Les deux jeunes femmes prirent le sentier encadré d'un muret de pierre qui longeait la rivière en direction du château. Reeve virevoltait tel un papillon butinant de fleur en fleur. Sarah la suivait en admirant l'insouciance dont sa nouvelle amie faisait preuve. Elle ne savait pas comment Reeve avait pu lui pardonner toutes ses vacheries et pourtant à aucun moment elle ne semblait lui en avoir été autrement. Le ciel en cet fin avril était magnifique. Elles s'installèrent sur une couverture au milieu de bruyères. Allongées l'une contre l'autre regardaient les nuages qui jouaient à sauter moutons dans un somptueux ciel bleu. Le soleil pour la saison les enveloppait d'une douce chaleur, une légère brise soulevait leur chemisier. Ce petit air coquin faisait se dresser leur téton. Sarah souriait quand Reeve transformait les cumulus en dragon, chien poisson et bien d'autres animaux.

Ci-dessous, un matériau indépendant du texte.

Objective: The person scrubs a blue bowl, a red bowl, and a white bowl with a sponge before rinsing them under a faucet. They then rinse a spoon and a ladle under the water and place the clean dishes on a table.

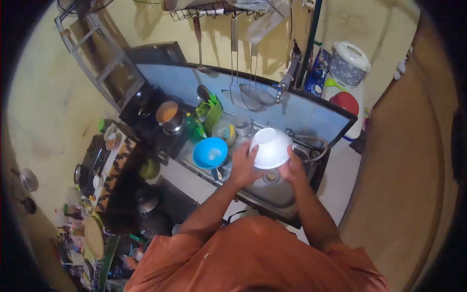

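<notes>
Nearest, an orange shirt (253,258) is seen, and both bare arms are stretched forward from it over the sink (284,199). A white bowl (271,147) is held above the sink between the two hands, tipped so that its base is turned upward. The left hand (243,164) is laid against the bowl's left side, its grip closed on the wall with the fingers spread. The right hand (293,168) is pressed to the near right edge, its grip likewise closed on the bowl. The bowl thus lies between both grips, a little farther off than the palms. The drain (271,177) is seen just below it. To the left, a blue bowl (210,152) is set beside the sink. Farther left a pot (168,114) stands. Farther still, a tap (283,85) is mounted above the sink, and a rice cooker (348,63) is seen at far right.
</notes>
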Motion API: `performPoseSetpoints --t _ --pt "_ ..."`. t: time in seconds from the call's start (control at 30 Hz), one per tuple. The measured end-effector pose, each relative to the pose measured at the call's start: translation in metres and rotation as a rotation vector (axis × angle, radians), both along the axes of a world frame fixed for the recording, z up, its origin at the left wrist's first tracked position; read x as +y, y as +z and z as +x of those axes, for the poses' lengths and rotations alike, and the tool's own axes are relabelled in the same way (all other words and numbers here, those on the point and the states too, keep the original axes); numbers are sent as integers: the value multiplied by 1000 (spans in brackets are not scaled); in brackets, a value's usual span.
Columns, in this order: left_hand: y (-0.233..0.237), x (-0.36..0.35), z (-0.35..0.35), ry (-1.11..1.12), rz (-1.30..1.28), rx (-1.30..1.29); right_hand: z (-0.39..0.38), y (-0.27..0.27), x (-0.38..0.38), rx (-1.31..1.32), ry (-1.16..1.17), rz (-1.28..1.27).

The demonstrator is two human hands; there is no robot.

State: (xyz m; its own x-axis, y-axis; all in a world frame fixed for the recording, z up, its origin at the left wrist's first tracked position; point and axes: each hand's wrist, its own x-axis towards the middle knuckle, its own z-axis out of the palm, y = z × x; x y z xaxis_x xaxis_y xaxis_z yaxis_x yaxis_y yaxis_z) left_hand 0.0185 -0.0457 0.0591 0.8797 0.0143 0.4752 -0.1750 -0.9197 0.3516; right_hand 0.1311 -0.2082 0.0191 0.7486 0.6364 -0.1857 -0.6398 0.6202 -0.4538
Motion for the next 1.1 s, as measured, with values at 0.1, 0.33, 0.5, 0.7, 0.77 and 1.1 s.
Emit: performPoseSetpoints --t 0.1,0.33,0.5,0.7,0.77,1.1 --pt "-8 32 -31 79 -27 1 -7 3 -11 73 20 33" --pt "-75 109 -179 346 -46 -25 -18 -10 -12 47 -54 -3" --pt "-108 107 -298 637 -95 301 -25 14 -1 -20 -36 14" --pt "-145 104 -392 866 -192 707 -13 2 7 -68 87 226" --pt "-134 97 -401 1075 -471 823 -4 -1 0 -53 109 212" --pt "-180 84 -437 1232 -529 639 30 -27 -25 -155 -29 -567"
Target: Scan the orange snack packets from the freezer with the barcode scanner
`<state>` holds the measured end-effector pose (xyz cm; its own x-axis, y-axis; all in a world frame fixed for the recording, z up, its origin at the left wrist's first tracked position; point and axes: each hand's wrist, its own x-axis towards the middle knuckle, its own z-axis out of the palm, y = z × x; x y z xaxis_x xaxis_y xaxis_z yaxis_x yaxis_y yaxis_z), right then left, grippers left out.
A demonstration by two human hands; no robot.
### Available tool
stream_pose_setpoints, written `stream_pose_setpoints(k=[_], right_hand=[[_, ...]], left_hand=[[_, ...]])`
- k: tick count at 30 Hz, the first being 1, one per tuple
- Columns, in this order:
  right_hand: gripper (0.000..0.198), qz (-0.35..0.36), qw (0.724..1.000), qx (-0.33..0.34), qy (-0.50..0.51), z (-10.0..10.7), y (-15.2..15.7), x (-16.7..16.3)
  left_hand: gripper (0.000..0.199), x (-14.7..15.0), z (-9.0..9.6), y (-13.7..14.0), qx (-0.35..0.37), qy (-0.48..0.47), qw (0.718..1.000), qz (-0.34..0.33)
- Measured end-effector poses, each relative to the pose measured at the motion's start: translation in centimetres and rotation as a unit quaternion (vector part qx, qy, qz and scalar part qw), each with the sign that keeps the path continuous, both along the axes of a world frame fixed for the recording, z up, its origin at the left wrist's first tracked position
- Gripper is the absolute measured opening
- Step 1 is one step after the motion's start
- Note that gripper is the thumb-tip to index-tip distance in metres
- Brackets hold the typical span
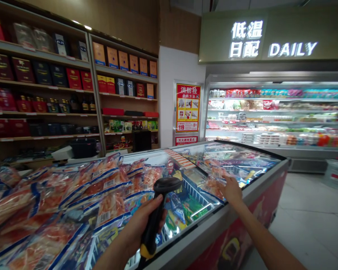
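My left hand is wrapped round the handle of a black barcode scanner with yellow trim near its base. The scanner's head points up and to the right, above the chest freezer. Out to the right, my right hand has its bent fingers on a clear packet of orange-pink food lying on the freezer's glass top. Part of the fingertips blends into the packet. Many similar packets with blue edges are heaped over the left part of the freezer.
Under the glass, wire baskets hold colourful frozen goods. Shelves of boxed bottles line the left wall. A lit refrigerated display stands at the back right. Tiled floor runs along the freezer's right side.
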<state>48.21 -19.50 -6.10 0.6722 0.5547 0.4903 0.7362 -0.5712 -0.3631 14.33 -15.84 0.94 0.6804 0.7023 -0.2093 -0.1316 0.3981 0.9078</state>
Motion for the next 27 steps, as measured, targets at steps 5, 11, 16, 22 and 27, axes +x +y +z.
stream_pose_setpoints(k=[5,11,16,22,27], right_hand=[[0.062,0.003,0.988,-0.087,0.13,-0.2,-0.4,-0.5],[0.049,0.116,0.98,0.125,0.104,-1.2,3.3,-5.2],[0.05,0.195,0.944,0.244,0.104,0.9,5.8,-10.7],[0.047,0.243,0.925,0.271,0.103,2.9,7.9,-14.4],[0.045,0.273,0.926,0.244,0.095,3.3,9.5,-16.5]], left_hand=[[0.033,-0.8,-0.1,0.2,-0.003,-0.002,1.0,-0.01],[0.03,-2.2,-0.2,0.1,0.005,-0.014,1.0,-0.024],[0.031,-4.3,0.3,0.1,0.001,-0.02,1.0,0.002],[0.029,-6.7,0.7,0.0,0.004,-0.029,0.999,0.022],[0.029,-8.2,1.2,0.1,-0.005,-0.037,0.999,0.037]])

- Tu sais Reeve, je suis heureuse d'avoir croisé ta route. Je ne crois pas au hasard pourtant je pense que notre rencontre devait se faire. Je voulais te remercier de m'avoir accepté tel que je suis. Tu es une des rares à ne pas me juger.

- Arrête, tu vas me faire rougir. Ne dis pas de bêtises, je n'ai rien fait d'exceptionnel. - Oh tu m'as tendu la main et ça c'est bien plus que personne n'a jamais fait.

Reeve se redressa et attrapa la main de Sarah et ajouta :

- Suis-moi on va aller voir ce que cachent ses ruines. Etienne m'a interdit d'y aller toute seule. - On va peut-être s'abstenir alors.

- Pourquoi je ne suis pas seule. Tu es avec moi donc c'est bon.

- Tu plaisantes je compte pour du beurre. S'il t'arrivait quoi que ce soit il me tuerait.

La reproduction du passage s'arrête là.